== How to complete this task ==
At the line containing "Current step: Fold", begin retyping, and stop after the last line of the data; add nothing.

- - -

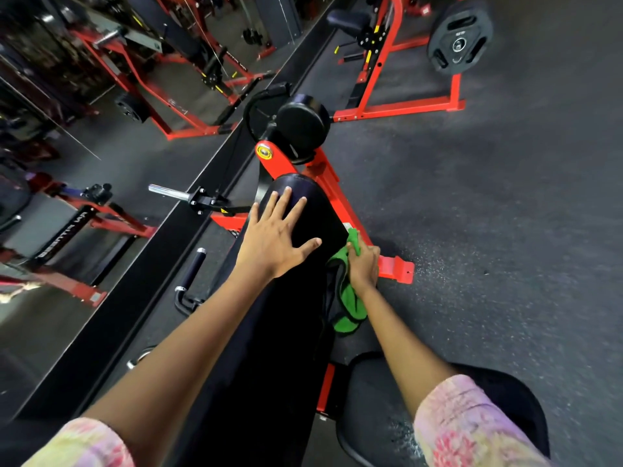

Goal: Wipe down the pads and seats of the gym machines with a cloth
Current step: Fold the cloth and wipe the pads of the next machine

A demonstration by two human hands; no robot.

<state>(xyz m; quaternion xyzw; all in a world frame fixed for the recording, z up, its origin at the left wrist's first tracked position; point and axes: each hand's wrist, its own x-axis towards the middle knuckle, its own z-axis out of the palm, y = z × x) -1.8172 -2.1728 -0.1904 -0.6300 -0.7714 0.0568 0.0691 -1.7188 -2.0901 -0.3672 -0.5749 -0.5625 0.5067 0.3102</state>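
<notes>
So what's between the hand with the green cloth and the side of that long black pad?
In the head view, only the green cloth: the right hand presses it against the side of the long black pad.

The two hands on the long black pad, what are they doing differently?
The left hand lies flat and open on top of the long black padded bench pad, fingers spread; the right hand is closed on the green cloth. The left hand holds nothing; the right hand presses the cloth against the pad's right side edge. The left hand reaches farther up the pad than the right hand. Both are bare and touch the same pad.
</notes>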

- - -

== Response to the task ==
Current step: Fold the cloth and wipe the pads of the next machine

A demonstration by two human hands; no robot.

<state>(xyz m; quaternion xyzw; all in a world frame fixed for the recording, z up, its origin at the left wrist's first tracked position; point and axes: each hand's wrist, its own x-axis towards the middle knuckle, its own z-axis out of the palm, y = z × x) -1.8172 -2.1728 -0.1904 -0.6300 -0.7714 0.0568 0.0691 -1.7188 -2.0901 -0.3672 -0.5749 -0.5625 0.5067 0.3102</state>
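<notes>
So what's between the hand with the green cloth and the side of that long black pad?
In the head view, only the green cloth: the right hand presses it against the side of the long black pad.

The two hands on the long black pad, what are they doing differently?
The left hand lies flat and open on top of the long black padded bench pad, fingers spread; the right hand is closed on the green cloth. The left hand holds nothing; the right hand presses the cloth against the pad's right side edge. The left hand reaches farther up the pad than the right hand. Both are bare and touch the same pad.
</notes>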

The answer has now been finished.